### [TASK DIRECTIONS]
The number of lines below that contain the word "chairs" is all that the answer should hold.

### [MATERIAL PROVIDED]
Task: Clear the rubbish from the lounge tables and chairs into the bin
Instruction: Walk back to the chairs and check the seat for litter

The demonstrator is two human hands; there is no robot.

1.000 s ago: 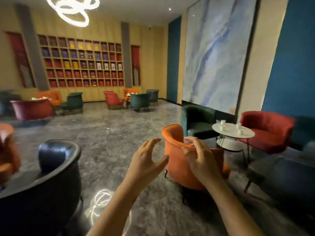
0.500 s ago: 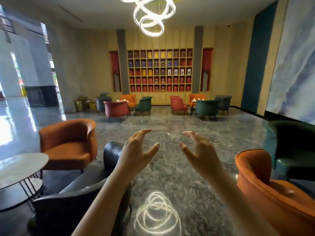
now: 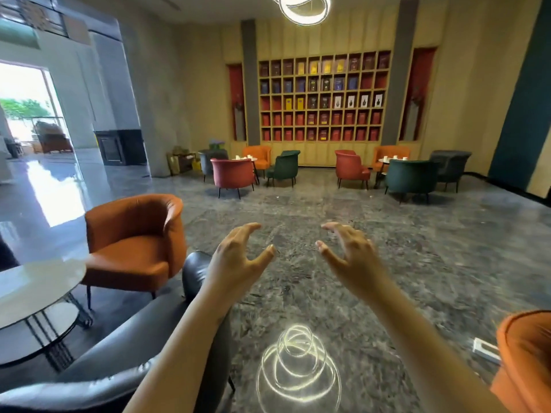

### [SOLVED EXERCISE]
2